__TASK GOAL__.
Everything in the listing below from the line containing "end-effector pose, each" through the line containing "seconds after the" must be repeated exactly; the remaining lines are not wanted.

__INFORMATION SHOWN__.
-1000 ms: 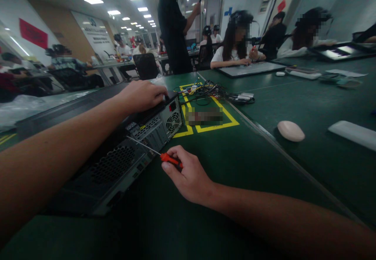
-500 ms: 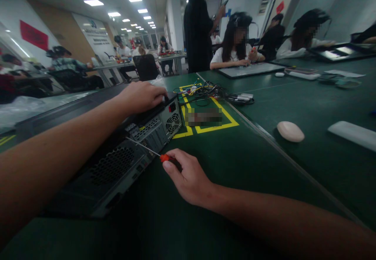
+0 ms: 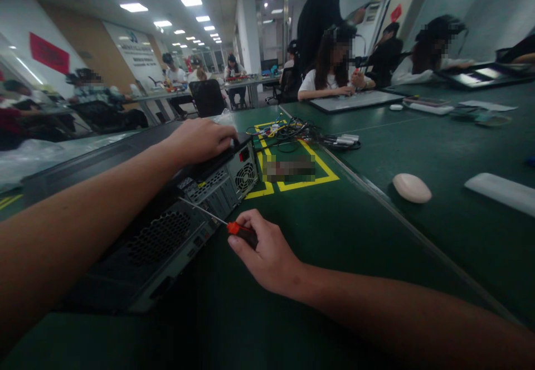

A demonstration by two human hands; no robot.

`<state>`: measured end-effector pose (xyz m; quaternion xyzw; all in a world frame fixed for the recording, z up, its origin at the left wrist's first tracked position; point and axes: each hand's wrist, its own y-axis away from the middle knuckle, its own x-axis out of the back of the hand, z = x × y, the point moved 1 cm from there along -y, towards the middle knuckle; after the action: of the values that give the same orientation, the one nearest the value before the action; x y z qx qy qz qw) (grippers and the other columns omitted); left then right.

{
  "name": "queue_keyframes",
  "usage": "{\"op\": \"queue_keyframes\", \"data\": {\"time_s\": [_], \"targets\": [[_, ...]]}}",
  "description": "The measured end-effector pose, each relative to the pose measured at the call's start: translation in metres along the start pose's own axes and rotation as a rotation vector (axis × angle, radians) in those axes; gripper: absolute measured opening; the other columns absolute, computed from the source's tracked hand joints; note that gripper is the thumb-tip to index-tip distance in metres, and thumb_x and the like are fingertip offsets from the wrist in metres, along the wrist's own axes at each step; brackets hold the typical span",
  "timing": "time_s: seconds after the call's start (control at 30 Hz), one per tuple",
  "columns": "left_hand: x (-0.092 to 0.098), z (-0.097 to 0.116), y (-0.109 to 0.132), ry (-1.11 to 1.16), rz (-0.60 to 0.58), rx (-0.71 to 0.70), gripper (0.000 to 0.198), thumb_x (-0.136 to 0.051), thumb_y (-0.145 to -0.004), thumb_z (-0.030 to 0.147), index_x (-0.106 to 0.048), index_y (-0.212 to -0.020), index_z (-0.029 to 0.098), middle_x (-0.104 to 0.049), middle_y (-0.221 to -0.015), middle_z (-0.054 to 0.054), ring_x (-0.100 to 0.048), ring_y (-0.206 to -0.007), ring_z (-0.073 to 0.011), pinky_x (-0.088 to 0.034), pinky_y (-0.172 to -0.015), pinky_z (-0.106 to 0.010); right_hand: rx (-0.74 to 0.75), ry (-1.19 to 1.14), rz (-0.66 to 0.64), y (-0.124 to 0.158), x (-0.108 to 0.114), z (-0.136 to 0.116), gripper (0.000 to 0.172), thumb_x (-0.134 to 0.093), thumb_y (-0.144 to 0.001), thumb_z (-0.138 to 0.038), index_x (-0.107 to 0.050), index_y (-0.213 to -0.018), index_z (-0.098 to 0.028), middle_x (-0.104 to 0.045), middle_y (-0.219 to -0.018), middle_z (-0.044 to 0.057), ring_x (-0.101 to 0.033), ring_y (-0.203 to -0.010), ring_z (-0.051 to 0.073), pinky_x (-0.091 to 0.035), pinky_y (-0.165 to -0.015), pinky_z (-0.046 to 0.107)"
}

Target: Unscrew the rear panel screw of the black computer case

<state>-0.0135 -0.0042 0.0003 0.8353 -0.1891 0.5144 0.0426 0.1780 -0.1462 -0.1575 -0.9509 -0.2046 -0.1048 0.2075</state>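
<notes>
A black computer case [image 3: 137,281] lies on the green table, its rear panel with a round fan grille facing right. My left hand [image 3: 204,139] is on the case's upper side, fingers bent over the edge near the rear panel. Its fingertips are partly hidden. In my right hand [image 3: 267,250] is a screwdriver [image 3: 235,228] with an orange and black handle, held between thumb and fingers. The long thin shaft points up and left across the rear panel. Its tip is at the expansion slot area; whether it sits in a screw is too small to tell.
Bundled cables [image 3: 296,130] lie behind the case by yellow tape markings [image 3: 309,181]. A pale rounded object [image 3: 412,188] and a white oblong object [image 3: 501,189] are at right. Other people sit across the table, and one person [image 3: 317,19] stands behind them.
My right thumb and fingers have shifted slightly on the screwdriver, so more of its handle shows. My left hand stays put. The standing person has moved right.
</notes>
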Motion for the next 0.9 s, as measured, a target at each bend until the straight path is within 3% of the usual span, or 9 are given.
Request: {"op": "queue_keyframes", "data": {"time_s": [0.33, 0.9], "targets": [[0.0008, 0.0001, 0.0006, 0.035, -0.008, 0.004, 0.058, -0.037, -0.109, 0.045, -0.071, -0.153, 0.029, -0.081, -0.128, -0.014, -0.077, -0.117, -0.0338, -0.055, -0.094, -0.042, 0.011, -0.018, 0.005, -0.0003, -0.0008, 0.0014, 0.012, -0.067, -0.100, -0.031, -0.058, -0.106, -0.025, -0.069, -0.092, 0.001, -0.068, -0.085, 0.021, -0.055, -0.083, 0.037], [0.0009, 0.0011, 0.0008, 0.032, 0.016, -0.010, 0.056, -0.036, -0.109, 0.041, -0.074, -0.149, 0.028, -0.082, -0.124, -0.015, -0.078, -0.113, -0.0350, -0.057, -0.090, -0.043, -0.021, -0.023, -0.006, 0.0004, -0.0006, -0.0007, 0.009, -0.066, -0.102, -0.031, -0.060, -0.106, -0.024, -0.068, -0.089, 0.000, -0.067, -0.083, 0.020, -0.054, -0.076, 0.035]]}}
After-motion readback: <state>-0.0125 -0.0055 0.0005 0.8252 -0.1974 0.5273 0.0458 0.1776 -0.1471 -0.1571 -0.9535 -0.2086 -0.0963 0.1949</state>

__SOLUTION__.
  "description": "The measured end-effector pose, each relative to the pose measured at the call's start: translation in metres along the start pose's own axes and rotation as a rotation vector (axis × angle, radians) in those axes; gripper: absolute measured opening; the other columns absolute, computed from the source's tracked hand joints; note that gripper is the thumb-tip to index-tip distance in metres, and thumb_x and the like are fingertip offsets from the wrist in metres, along the wrist's own axes at each step; brackets hold the typical span",
  "timing": "time_s: seconds after the call's start (control at 30 Hz), one per tuple",

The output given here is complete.